Next, immediately flush the area with large amounts of gently streaming cool water. You should rinse the area continuously for about 20 minutes.
Get to the emergency room immediately if the chemical burn has penetrated through the first layer of skin, and the resulting second-degree burn covers an area more than 3 inches (7.6 centimeters) in diameter; also, if the chemical burn occurred on the eye, hands, feet, face, groin or buttocks, or over a major joint. If you seek emergency assistance, take the chemical container or a complete description of the substance with you for identification.
Do not put any topical medicine on the burned area, such as burn creams or antibiotic ointments. Doing so might start a chemical reaction that could make the burn worse. Instead, pat the area dry and loosely wrap the burn with dry, sterile gauze or a clean cloth.
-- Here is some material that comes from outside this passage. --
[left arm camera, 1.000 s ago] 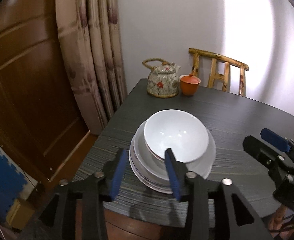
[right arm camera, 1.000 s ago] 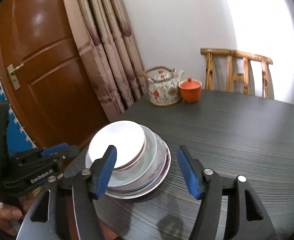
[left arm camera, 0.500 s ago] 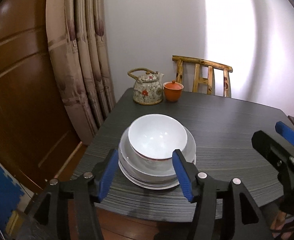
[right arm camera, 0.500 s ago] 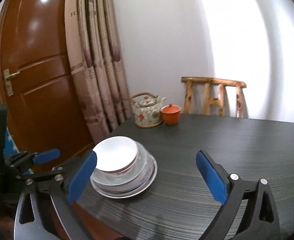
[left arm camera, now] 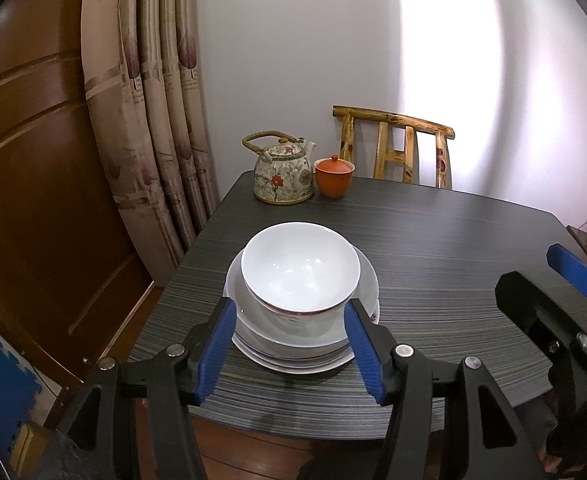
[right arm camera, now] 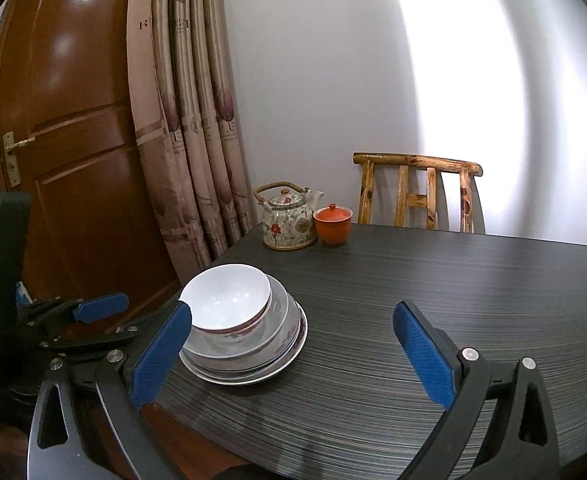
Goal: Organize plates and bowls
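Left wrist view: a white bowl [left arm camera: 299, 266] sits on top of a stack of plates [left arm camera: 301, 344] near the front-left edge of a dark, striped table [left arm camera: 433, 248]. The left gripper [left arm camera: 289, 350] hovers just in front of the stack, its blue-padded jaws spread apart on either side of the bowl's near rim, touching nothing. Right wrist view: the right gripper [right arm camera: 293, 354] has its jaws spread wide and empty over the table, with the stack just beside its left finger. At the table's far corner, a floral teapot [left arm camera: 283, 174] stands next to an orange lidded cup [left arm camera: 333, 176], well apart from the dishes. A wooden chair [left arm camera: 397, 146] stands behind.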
If burning to the skin increases or worsens, unwrap the area and rinse again for several more minutes.
Taking an over-the-counter pain reliever is recommended: Provided you or the injured party are not allergic to the ingredients: Tylenol, Aleve, Motrin, or generic varieties of these medications can help relieve pain.
Seek emergency medical assistance if: The person shows signs of shock, such as fainting, pale complexion, breathing in a notably shallow manner, or experiences severe pain that cannot be controlled with over-the-counter pain relievers.
If you’re unsure whether a substance is toxic, call the poison control center at 800-222-1222. Be sure to have the name, content, or other details about the chemical when you call. Always remember, when seeking emergency assistance, to take the chemical container or a complete description of the substance with you so that emergency staff can identify the chemical, and begin the best course of treatment.